The most critical diagnosis to exclude in this 53-year-old female with steadily rising red blood cell parameters is polycythemia vera, followed by secondary causes including obstructive sleep apnea, chronic hypoxemia, and smoking-related erythrocytosis.

Primary Polycythemia (Polycythemia Vera)

Polycythemia vera is a myeloproliferative neoplasm that must be ruled out first, as it carries significant thrombotic risk and requires specific management to prevent morbidity and mortality. 1

Diagnostic Criteria for Polycythemia Vera

• Hemoglobin ≥16.5 g/dL in women (or hematocrit >49.5%) constitutes the first major criterion for PV diagnosis 1
• A documented sustained increase of at least 2 g/dL from baseline hemoglobin, even without reaching absolute diagnostic thresholds, should raise suspicion for early PV 1
• The presence of JAK2 V617F mutation (found in >90-95% of PV cases) or JAK2 exon 12 mutation is the second major criterion required for diagnosis 1, 2
• Diagnosis requires both major criteria plus one minor criterion, OR the first major criterion plus two minor criteria 1

Minor Criteria Include:

• Bone marrow biopsy showing hypercellularity with trilineage growth (panmyelosis) 1
• Serum erythropoietin level below the reference range for normal 1
• Endogenous erythroid colony formation in vitro 1

Clinical Features Suggestive of PV:

• Splenomegaly, aquagenic pruritus, and erythromelalgia are highly suggestive of PV 3, 4
• Elevated white blood cell count or thrombocytosis in conjunction with elevated hematocrit strongly indicates PV 3

Secondary Polycythemia (Hypoxia-Driven)

Secondary causes are actually more common than polycythemia vera and must be systematically excluded before pursuing extensive hematologic workup. 4, 5

Obstructive Sleep Apnea

• Obesity (BMI >30) is the strongest risk factor for OSA, which causes chronic intermittent hypoxia leading to compensatory erythrocytosis 6
• Chronic fatigue despite "adequate sleep" is a classic presentation, as patients are unaware of their sleep fragmentation and nocturnal hypoxemia 6
• Polysomnography (sleep study) should be ordered to confirm OSA as the cause of chronic hypoxemia 6
• Serum erythropoietin levels are expected to be elevated or high-normal in hypoxia-driven secondary polycythemia 6
• CPAP therapy is the primary treatment and should resolve the polycythemia by eliminating nocturnal hypoxemia 6

Chronic Pulmonary Disease

• Chronic obstructive pulmonary disease (COPD), chronic bronchitis, and other pulmonary conditions causing chronic hypoxemia drive erythropoietin production 7, 4
• Chest X-ray and pulmonary function tests are essential to identify underlying lung disease 8
• Treatment of the underlying pulmonary condition is necessary to manage secondary erythrocytosis 7

Smoking-Related Erythrocytosis

• Smoking is the most frequent cause of an increased hematocrit in the general population 3
• "Smoker's polycythemia" results from chronic carbon monoxide exposure, which causes tissue hypoxia and stimulates erythropoietin production 7
• Smoking cessation should be implemented before ordering extensive blood volume studies 3
• The erythrocytosis typically resolves with smoking cessation 7

Other Hypoxia-Related Causes

• Cyanotic congenital heart disease with right-to-left shunting results in arterial hypoxemia, triggering compensatory erythrocytosis 7
• High-altitude residence causes physiological increases in hemoglobin levels as an adaptive response 7

Secondary Polycythemia (Non-Hypoxia-Driven)

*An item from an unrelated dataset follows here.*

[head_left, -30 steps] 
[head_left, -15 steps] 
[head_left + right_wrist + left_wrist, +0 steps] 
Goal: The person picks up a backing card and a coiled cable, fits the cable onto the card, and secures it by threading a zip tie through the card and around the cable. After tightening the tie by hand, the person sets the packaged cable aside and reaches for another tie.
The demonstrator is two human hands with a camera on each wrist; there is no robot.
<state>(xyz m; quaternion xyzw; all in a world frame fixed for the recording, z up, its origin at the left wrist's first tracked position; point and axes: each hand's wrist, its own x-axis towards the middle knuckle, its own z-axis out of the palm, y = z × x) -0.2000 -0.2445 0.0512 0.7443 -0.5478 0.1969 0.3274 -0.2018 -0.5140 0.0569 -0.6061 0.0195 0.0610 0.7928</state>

Erythropoietin-Producing Tumors

• Renal cell carcinoma, hepatocellular carcinoma, pheochromocytoma, uterine leiomyoma, and meningioma can produce erythropoietin independently 7
• Serum erythropoietin levels will be elevated in these conditions 7

Medication-Induced

• Testosterone therapy (prescribed or unprescribed) can cause erythrocytosis and should be considered in the differential diagnosis 7
• Erythropoietin therapy itself can cause elevated hemoglobin levels 7

Relative Polycythemia (Plasma Volume Depletion)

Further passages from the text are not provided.